Il suffit, par exemple, d’associer les objets à mémoriser à une histoire cocasse et absurde pour retenir un numéro de téléphone ou quelques points numérotés dans un exposé. Sans compter que la même technique, avec d’autres symboles, peut aussi s’appliquer à des lettres pour enregistrer des noms. « Le cerveau se comporte comme un muscle : plus il est sollicité, plus il devient performant.

3 Bien alimenter son cerveau


En même temps, tous ces exercices ne changeront rien si vous ne soignez pas les fondamentaux. « L’impact de l’alimentation sur le bon fonctionnement de notre cerveau n’est plus à démontrer, explique la diététicienne Catherine Chegrani-Conan, auteure du livre La santé du cerveau est dans votre assiette. »
Le saviez-vous ? Une simple carence en zinc peut nuire à la mémoire.
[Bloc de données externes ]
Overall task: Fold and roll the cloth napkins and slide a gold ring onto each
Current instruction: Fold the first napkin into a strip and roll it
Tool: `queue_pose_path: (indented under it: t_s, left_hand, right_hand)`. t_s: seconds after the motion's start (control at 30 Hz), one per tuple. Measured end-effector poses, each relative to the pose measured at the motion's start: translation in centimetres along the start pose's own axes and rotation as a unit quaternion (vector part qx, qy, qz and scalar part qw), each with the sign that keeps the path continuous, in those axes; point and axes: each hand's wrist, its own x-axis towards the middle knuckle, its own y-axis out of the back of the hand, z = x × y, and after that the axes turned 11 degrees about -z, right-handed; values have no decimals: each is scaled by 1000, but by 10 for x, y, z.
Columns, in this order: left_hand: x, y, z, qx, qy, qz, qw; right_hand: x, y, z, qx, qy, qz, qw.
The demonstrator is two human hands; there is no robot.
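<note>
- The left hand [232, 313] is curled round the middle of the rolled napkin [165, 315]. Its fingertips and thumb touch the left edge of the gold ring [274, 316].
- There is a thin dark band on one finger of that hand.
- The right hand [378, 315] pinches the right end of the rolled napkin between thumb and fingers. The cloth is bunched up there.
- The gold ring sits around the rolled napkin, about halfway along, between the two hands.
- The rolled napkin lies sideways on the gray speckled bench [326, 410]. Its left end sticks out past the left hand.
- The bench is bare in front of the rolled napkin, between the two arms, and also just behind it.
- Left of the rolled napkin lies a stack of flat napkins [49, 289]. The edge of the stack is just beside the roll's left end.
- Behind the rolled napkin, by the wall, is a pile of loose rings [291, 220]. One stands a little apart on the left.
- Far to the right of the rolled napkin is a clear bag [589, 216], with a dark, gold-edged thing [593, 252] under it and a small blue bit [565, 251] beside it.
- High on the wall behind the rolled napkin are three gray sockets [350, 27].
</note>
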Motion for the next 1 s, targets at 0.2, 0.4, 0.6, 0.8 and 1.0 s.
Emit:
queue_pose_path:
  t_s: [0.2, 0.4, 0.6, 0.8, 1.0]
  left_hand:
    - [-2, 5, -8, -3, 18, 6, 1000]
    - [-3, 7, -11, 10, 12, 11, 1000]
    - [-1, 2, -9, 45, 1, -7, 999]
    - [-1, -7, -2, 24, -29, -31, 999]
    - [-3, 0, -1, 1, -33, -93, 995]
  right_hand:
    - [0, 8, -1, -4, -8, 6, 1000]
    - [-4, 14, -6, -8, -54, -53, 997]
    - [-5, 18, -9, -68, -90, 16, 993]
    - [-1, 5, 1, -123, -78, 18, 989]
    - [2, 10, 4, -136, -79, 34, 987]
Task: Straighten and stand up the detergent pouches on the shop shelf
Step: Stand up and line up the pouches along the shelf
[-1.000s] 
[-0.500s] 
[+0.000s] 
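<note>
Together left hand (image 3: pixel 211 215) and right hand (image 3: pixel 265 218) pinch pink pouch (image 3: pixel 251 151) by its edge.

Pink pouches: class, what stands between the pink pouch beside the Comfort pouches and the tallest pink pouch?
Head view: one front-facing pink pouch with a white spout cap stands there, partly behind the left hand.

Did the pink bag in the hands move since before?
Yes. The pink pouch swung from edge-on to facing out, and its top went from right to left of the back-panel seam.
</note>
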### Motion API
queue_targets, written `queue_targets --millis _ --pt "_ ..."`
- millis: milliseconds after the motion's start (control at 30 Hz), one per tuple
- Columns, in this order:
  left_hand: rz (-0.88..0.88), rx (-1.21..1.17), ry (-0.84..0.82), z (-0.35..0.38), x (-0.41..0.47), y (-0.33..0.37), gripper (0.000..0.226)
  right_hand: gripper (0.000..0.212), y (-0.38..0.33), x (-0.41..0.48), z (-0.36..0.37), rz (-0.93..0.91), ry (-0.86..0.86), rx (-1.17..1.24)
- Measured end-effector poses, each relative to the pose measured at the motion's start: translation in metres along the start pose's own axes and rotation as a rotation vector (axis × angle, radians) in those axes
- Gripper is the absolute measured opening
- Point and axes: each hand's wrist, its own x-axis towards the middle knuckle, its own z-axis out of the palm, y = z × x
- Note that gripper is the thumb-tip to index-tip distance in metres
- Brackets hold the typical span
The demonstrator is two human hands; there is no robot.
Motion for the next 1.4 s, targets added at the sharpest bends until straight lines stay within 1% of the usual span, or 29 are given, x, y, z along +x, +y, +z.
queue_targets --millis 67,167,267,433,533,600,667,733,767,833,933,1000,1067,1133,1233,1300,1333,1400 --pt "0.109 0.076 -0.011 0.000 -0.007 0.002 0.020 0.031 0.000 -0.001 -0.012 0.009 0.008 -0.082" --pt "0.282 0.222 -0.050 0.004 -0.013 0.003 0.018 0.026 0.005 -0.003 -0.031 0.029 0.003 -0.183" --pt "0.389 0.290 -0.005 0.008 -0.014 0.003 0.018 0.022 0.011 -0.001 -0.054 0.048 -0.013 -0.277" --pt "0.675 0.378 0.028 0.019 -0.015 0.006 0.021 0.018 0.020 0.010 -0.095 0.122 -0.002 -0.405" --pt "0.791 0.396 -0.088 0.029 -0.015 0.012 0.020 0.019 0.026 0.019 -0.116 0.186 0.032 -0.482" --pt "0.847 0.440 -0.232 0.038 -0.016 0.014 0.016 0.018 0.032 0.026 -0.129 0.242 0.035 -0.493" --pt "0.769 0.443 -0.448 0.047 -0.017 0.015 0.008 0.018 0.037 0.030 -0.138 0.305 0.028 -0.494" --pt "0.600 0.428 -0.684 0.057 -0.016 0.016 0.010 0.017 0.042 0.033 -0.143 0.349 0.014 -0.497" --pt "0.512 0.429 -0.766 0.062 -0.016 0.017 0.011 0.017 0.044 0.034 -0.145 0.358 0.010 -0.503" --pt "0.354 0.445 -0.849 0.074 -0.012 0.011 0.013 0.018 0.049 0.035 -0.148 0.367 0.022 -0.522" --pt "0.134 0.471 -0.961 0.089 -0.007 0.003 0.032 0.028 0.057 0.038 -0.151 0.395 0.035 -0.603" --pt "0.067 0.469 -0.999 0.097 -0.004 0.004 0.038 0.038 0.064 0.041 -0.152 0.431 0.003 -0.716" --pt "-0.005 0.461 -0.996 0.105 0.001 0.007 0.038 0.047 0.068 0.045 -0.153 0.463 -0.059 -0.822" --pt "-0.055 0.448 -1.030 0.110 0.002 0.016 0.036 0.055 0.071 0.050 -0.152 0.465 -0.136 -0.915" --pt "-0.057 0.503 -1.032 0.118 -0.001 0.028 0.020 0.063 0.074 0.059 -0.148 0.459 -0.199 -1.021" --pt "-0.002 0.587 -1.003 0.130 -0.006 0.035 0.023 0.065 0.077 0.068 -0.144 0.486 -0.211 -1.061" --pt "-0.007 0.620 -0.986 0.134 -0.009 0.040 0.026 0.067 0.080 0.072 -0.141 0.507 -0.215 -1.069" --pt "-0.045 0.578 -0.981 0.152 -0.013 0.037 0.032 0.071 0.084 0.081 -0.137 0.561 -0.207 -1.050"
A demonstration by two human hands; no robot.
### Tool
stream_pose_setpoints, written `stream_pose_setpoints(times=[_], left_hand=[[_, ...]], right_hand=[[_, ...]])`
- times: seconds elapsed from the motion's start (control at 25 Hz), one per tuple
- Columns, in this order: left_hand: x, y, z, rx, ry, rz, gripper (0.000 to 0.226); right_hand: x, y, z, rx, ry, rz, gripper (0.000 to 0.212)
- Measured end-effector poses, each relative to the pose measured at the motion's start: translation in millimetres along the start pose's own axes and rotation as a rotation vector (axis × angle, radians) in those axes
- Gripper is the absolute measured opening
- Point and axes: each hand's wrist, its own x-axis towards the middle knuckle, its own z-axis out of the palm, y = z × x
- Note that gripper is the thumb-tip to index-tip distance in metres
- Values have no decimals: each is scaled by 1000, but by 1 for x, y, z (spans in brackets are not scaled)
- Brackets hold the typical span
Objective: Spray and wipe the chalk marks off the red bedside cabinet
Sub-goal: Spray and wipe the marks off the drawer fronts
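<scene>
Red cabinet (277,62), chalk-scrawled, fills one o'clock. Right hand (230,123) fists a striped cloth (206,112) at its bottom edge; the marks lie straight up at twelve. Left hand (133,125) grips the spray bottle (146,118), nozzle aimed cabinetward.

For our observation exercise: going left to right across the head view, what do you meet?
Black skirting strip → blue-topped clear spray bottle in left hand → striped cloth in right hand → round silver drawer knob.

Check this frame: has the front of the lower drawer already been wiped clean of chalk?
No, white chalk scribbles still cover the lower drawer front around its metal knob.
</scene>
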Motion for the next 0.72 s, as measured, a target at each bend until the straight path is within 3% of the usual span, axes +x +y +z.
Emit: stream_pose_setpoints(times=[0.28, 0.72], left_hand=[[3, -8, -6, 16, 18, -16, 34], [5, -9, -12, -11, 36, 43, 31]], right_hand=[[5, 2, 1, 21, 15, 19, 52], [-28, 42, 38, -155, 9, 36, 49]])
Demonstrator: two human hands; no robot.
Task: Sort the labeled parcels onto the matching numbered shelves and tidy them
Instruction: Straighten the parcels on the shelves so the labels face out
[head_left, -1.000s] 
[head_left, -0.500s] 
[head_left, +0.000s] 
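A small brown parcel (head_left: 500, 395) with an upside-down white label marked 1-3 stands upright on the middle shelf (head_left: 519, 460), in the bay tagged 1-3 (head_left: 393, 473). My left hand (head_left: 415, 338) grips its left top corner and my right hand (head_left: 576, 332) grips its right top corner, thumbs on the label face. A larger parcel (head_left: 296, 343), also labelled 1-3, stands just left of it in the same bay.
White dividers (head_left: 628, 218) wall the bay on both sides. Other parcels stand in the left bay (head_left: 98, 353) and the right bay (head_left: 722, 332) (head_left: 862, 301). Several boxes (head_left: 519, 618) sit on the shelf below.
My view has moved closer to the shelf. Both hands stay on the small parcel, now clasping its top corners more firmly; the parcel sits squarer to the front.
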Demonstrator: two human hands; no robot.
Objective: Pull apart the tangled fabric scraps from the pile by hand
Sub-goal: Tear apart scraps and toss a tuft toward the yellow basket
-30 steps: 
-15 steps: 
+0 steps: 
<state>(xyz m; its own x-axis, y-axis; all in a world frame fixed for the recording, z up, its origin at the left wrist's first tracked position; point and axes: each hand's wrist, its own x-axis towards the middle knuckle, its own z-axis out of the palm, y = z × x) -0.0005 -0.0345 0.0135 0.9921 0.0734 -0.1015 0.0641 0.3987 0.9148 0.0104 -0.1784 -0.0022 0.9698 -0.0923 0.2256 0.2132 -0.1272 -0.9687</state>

La diététicienne conseille ainsi de picorer quelques fruits secs et oléagineux (raisins secs, abricots secs ou amandes) pour nourrir son cerveau. De même, les poissons gras (sardine, hareng, maquereau), principaux fournisseurs en Oméga-3, alimentent les neurones et jouent un rôle important sur la mémoire. Enfin, le fer favorise le transport de l’oxygène jusqu'au cerveau et augmente nos facultés de mémorisation et de concentration. Mais - petit bémol pour certains – on les trouve dans les épinards et plus encore dans les abats (foie, rognons, ris de veau ou boudin noir).
Mais il suffit parfois de peu de choses. « Souvent, quelques changements stratégiques de nos habitudes permettent une amélioration appréciable », assure Danielle L’Heureux. Cette naturopathe livre néanmoins quelques trucs qui peuvent aider : une plante comme le ginkgo biloba, en infusion, est très utile à la concentration car elle augmente l’irrigation des cellules du cerveau, tout comme la consommation d'ail, d'oignon, de chou ou de piment de Cayenne... À l’inverse, l’alcool et le sucre suscitent l’anxiété et peuvent causer une mémoire à court terme défaillante.

5 Respecter son rythme biologique


Enfin, pour une concentration optimale, nos neurones ont aussi besoin de se régénérer. Il faut bien dormir, mais pas seulement. Car le cerveau a des règles précises. C’est généralement au début de la matinée et entre 16 h et 18 h qu’il est le plus frais et le vif, donc le plus disponible pour les tâches les plus importantes. De même, après une plage de réflexion intense, il est tout aussi impératif de faire une pause pour éviter le burn-out. Cinq petites minutes suffisent parfois à le reposer.